Inference¶
Single-Location Prediction¶
The predict.py script predicts which species are likely to occur at a given location and week:
Output (sorted by probability):
Predictions for lat=52.5, lon=13.4, week=22
Rank Code Probability Common Name Scientific Name
----------------------------------------------------------------------------------------------------
1 eurbla 0.9824 Eurasian Blackbird Turdus merula
2 gretit1 0.9651 Great Tit Parus major
3 eurcap 0.9203 Eurasian Blackcap Sylvia atricapilla
...
CLI Reference¶
| Flag | Default | Description |
|---|---|---|
--lat |
required | Latitude (-90 to 90) |
--lon |
required | Longitude (-180 to 180) |
--week |
required | Week number (1–48, or -1/0 for yearly) |
Yearly predictions
The CLI maps --week -1 to week=0 internally. When calling predict() programmatically, pass week=0 (not -1) for yearly predictions. Yearly mode computes the max probability across all 48 weeks for each species.

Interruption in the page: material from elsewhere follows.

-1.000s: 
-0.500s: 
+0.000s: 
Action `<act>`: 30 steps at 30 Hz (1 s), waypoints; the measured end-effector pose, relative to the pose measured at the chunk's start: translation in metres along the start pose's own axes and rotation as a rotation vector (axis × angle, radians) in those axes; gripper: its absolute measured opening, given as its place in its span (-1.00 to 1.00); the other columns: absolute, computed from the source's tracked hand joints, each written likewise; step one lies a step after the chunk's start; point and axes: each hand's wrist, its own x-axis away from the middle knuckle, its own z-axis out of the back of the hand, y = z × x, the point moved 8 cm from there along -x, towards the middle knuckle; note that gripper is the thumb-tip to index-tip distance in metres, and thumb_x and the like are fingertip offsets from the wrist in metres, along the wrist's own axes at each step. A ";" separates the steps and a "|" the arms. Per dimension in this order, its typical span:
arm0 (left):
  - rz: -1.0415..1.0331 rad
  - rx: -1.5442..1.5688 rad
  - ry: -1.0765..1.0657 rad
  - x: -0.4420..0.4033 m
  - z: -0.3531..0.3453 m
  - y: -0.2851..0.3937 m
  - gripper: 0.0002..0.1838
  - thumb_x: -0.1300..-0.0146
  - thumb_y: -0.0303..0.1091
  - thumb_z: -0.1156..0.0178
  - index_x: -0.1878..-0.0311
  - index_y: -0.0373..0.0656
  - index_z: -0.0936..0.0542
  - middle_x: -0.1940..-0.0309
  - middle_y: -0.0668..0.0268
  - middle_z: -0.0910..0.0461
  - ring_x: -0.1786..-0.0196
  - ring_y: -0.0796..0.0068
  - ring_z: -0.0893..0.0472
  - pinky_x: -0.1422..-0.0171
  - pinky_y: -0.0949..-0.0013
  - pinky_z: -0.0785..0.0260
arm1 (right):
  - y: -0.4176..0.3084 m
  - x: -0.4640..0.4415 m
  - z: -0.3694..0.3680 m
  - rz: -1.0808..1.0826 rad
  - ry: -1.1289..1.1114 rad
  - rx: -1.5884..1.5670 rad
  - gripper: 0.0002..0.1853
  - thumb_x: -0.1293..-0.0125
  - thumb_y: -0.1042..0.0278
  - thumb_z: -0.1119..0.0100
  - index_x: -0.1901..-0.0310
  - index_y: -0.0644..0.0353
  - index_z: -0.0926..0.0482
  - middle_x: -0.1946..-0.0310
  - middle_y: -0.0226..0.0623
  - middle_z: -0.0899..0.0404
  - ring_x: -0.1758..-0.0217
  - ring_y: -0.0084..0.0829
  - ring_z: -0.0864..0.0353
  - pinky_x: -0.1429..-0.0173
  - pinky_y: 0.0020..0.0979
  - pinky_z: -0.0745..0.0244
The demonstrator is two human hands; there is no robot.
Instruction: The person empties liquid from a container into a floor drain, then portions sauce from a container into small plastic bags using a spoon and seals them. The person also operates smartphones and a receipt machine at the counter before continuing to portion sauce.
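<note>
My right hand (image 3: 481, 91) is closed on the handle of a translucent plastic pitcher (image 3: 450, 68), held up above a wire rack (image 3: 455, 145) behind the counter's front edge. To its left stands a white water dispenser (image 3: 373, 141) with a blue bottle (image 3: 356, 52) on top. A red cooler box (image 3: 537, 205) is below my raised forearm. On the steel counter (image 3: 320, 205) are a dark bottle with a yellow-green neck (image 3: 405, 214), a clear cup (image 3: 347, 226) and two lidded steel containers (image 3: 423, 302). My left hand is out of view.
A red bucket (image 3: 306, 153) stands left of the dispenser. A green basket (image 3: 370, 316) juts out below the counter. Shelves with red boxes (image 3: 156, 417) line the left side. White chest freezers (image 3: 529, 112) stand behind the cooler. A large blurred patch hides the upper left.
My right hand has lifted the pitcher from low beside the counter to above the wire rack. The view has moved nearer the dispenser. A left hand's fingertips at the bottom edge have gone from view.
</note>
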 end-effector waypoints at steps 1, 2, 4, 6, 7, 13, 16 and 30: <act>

| --checkpoint | checkpoints/checkpoint_best.pt | Model checkpoint |
| --top_k | 100 | Show only the top K species |
| --threshold | 0.15 | Show only species above this probability |
| --device | auto | auto, cuda, or cpu |
Results are filtered by both --top_k and --threshold (taking the intersection).
Programmatic Usage¶
from predict import predict
results = predict(
checkpoint_path='checkpoints/checkpoint_best.pt',
lat=52.5, lon=13.4, week=22,
threshold=0.1,
)
for code, scientific_name, common_name, prob in results:
print(f"{common_name}: {prob:.3f}")
The predict() function returns a list of (speciesCode, scientificName, commonName, probability) tuples, sorted by probability descending.
Checkpoint Format¶
A checkpoint .pt file contains:
| Key | Description |
|---|---|
model_state_dict |
Model weights |
optimizer_state_dict |
Optimizer state (for resuming training) |
model_config |
Dict with model_scale, n_species, n_env_features, coord_harmonics, week_harmonics |
species_vocab |
Dict with species_to_idx and idx_to_species mappings |
epoch |
Training epoch at save time |
best_geoscore |
Best validation GeoScore seen |
history |
Full training history |
scheduler_state_dict |
LR scheduler state (if used) |
scaler_state_dict |
AMP scaler state (if CUDA) |
Labels File¶
The labels.txt file (saved alongside checkpoints) maps model output indices to species:
Format: speciesCode<TAB>scientificName<TAB>commonName, one line per species in vocabulary order.
How Inference Works¶
- The raw
(lat, lon, week)values are wrapped in tensors - The model's
CircularEncodingconverts them to sine/cosine harmonics internally - The shared encoder produces a spatial-temporal embedding
- Only the species prediction head runs (environmental head is skipped)
- Sigmoid is applied to get probabilities per species
- Results are sorted by probability and optionally filtered
No preprocessing required
Unlike many geospatial models, this model handles all encoding internally. You don't need to normalize coordinates, look up environmental features, or preprocess inputs in any way.